The measure of how long a user takes to complete a specific task. Shorter times generally indicate better usability, though context matters — a fast checkout is ideal, but a fast content discovery session might signal that users gave up rather than succeeded.
Common contexts
- Comparing average time-on-task between the old and redesigned onboarding flow across two cohorts
- Setting an efficiency benchmark for a critical enterprise workflow where slow task time costs employees billable hours
- Flagging suspiciously fast task completions in session data as potential rage-clicks or skipped steps
Use when
Use time on task when efficiency is a defined product goal — particularly in professional tools, high-frequency workflows, or checkout flows where every extra second has a measurable cost in conversion or user frustration. It's most meaningful when you have a baseline to compare against.
Avoid when
Don't optimize for time on task in exploratory or discovery contexts — a travel planning tool or a learning platform where longer engagement signals deeper satisfaction will look worse by this metric even as the experience improves.

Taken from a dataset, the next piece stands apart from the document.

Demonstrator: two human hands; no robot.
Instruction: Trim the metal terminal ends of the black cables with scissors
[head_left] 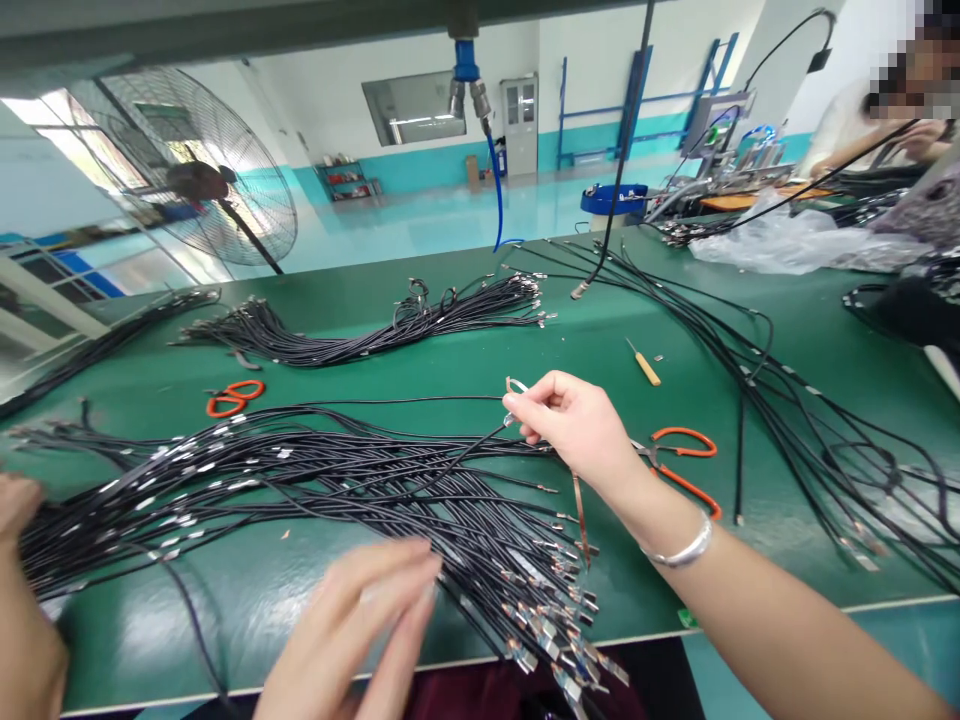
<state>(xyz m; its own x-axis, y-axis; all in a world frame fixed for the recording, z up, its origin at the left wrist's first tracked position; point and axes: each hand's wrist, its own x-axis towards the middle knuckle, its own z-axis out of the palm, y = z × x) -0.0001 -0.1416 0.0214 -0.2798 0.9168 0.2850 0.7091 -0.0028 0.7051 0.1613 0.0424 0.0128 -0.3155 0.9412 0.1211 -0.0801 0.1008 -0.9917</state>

Match the metric to the intended user behavior.
Time on task is the metric most likely to mislead when you haven't controlled for participant expertise — an expert completing your task in 40 seconds and a novice completing it in 4 minutes may both indicate equally valid design problems.
Real-world examples
- GOV.UK reduced the average time to complete a driving licence renewal from 21 minutes (on the legacy DVLA site) to 4 minutes after their 2013 redesign — a time-on-task improvement they cite as the primary evidence of design success.
- Nielsen Norman Group benchmarks time on task across competitor sites for clients; a 30-second difference in insurance-quote completion time translates to a measurable difference in abandonment for the slower competitor.
- Stripe's checkout.js reduced average payment form completion time from 42 seconds to 22 seconds by auto-detecting card type, formatting numbers automatically, and pre-filling postal codes — each micro-optimisation measurable in time on task.